If$ X_1, X_2, \ldots, X_n$ are independent and identically distributed normal random variables, then:
$$
\frac{(n-1)S^2}{\sigma^2} \sim \chi^2(n-1)
$$

### 3. **Expressing$ S$ in Terms of Chi-Square Distribution**
Rewriting the sample variance in terms of the chi-square distribution:

$$
(n-1) \frac{S^2}{\sigma^2} = \sum_{i=1}^{n} \left( \frac{X_i - \bar{X}}{\sigma} \right)^2 \sim \chi^2(n-1)
$$

Taking the square root:
$$
\sqrt{\frac{(n-1)S^2}{\sigma^2}} \sim \sqrt{\chi^2(n-1)}
$$

### 4. **Connecting to the T-Statistic**
Substitute$ S$ in the t-statistic:
$$
T = \frac{\bar{X} - \mu}{S / \sqrt{n}} = \frac{\bar{X} - \mu}{\left(\frac{\sigma}{\sqrt{n}}\right) \sqrt{\frac{S^2}{\sigma^2}}}
$$

Rewriting it further:
$$
T = \frac{\left(\frac{\bar{X} - \mu}{\sigma / \sqrt{n}}\right)}{\sqrt{\frac{(n-1)S^2}{\sigma^2(n-1)}}}
$$

### 5. **Introducing the Standard Normal and Chi-Square Distributions**
- The numerator$ \frac{\bar{X} - \mu}{\sigma / \sqrt{n}}$ is a standard normal variable$ Z$:
$$
Z = \frac{\bar{X} - \mu}{\sigma / \sqrt{n}} \sim N(0, 1)
$$

- The denominator$ \sqrt{\frac{(n-1)S^2}{\sigma^2(n-1)}}$ is the square root of a chi-square distribution divided by its degrees of freedom:
$$
\sqrt{\frac{(n-1)S^2}{\sigma^2}} \sim \sqrt{\chi^2(n-1)}
$$

### 6. **Final Form of the T-Distribution**
Now we have:
$$
T = \frac{Z}{\sqrt{\chi^2(n-1) / (n-1)}}
$$

Where:
-$ Z$ is a standard normal random variable.
-$ \chi^2(n-1)$ is a chi-square random variable with$ n-1$ degrees of freedom.
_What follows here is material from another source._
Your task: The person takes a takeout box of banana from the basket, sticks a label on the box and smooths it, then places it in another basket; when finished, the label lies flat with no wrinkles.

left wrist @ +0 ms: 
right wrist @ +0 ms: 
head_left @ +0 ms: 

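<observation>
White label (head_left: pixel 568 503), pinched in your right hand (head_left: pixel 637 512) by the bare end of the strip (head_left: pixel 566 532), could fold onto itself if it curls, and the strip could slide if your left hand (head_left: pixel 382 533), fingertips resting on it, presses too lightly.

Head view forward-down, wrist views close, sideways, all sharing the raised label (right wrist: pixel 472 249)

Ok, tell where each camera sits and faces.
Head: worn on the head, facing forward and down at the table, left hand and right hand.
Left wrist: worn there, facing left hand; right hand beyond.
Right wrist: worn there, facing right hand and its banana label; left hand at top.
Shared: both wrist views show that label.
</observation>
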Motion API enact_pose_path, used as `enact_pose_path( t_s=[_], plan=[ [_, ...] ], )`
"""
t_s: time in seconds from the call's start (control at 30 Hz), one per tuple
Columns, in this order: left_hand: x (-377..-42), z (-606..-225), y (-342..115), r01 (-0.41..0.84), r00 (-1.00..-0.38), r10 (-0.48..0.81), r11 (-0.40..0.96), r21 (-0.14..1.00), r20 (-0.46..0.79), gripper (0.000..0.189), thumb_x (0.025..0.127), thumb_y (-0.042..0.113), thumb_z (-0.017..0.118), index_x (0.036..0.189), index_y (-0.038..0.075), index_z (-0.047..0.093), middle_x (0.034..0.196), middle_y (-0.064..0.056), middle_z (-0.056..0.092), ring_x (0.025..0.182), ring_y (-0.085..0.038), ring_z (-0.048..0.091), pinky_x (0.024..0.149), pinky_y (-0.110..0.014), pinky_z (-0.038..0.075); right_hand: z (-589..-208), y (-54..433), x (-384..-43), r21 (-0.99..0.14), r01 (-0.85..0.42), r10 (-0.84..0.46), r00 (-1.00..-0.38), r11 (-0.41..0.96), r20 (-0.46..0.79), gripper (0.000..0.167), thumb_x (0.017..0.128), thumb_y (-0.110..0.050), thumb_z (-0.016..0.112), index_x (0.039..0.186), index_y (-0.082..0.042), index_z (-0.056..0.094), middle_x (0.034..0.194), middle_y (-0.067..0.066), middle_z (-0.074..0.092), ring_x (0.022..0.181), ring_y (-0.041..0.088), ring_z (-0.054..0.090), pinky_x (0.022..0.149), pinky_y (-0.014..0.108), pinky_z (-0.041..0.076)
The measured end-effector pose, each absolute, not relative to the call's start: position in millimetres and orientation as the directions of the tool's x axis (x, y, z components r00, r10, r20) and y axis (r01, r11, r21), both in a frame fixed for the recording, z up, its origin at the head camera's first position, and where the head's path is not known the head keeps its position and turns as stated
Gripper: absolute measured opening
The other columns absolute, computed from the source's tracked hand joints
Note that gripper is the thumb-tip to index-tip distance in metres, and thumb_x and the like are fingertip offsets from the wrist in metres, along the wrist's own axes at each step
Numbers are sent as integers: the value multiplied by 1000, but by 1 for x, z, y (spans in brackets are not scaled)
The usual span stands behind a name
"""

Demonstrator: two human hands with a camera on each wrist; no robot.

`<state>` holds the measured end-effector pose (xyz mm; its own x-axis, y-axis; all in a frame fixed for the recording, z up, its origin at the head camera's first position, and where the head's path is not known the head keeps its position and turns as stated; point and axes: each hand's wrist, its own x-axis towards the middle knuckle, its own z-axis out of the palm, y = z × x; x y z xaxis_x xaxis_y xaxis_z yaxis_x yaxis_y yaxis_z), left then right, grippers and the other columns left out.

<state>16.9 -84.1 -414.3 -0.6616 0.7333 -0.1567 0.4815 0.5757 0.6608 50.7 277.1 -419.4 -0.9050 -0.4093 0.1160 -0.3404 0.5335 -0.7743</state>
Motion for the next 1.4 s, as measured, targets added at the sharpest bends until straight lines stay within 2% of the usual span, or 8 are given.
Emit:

This derivation shows that the t-distribution can be expressed as the ratio of a standard normal variable to the square root of a chi-square variable divided by its degrees of freedom. This ratio accounts for the additional variability introduced by estimating the population standard deviation from the sample.